Clearly, one wishes that Tamene would have escalated the calls to the right person in the organization. But even running the very small (under 25 people) organization I do, it's not surprising to me that it turned out the way that it did. Even at our small level, the volume of over-the-transom information is immense. Most times that information is handled by people who don't have all the information to judge whether a particular communication is critical or insubstantial or whether it's a hoax or not. Our team does a great job of it, as you can judge by how many leads and scoops we've found over the years in the torrent of email traffic we receive every day. Still, stuff gets missed. And we're a really small operation. The idea that an FBI investigation into foreign government espionage against one of the country's two major political party's would have been handled with a call to the computer help line is almost beyond belief.

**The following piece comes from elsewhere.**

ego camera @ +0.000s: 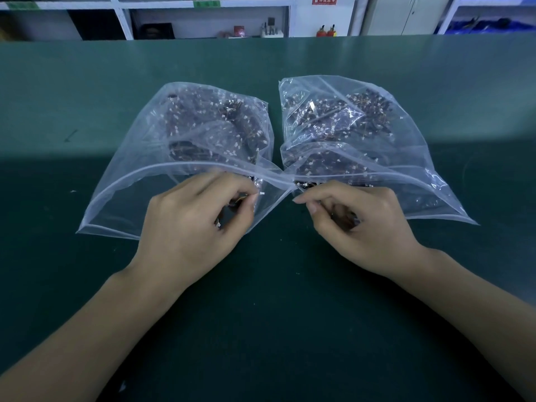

It goes without saying that FBI Headquarters in Washington, DC has a very clear understanding of who runs the Democratic National Committee, starting - at the time - with the sitting Member of Congress who ran the organization. Then there's the executive director. The finance chair. Myriad executive, national committeepersons. If this was a serious business, which obviously it was, and the FBI thought it was important to get the attention of a decision-maker in the organization, it would have been very easy to do. But the way it was handled was something like the equivalent of seeing a problem at a major corporation and leaving messages with the receptionist.
As Podesta puts it ...
What takes this from baffling to downright infuriating is that at nearly the exact same time that no one at the FBI could be bothered to drive 10 minutes to raise the alarm at DNC headquarters, two agents accompanied by attorneys from the Justice Department were in Denver visiting a tech firm that had helped maintain Clinton’s email server.
Defeat is bitter, especially if you have reason to believe that you were cheated in some sense. It makes it vastly harder to let go. But I get why Podesta went apoplectic about this. I don't believe the right 'private server investigation' hand knew what the left 'counter-espionage' hand was doing. So much of history is written in the dead weight of bureaucratic inertia and confusion. In any case these are different beasts. They each needed to be handled on their own terms. But again, it is astonishing that the FBI knew this intrusion was afoot for the better part of a year before making any real attempt to contact the principals of the organization.
With the dirty play of the special agents in the New York field office, Comey's July tongue-lashing, his outrageous late October letter to Congress and then this, it's hard to have much of any trust that the FBI is a fair-minded custodian of the immense power it wields.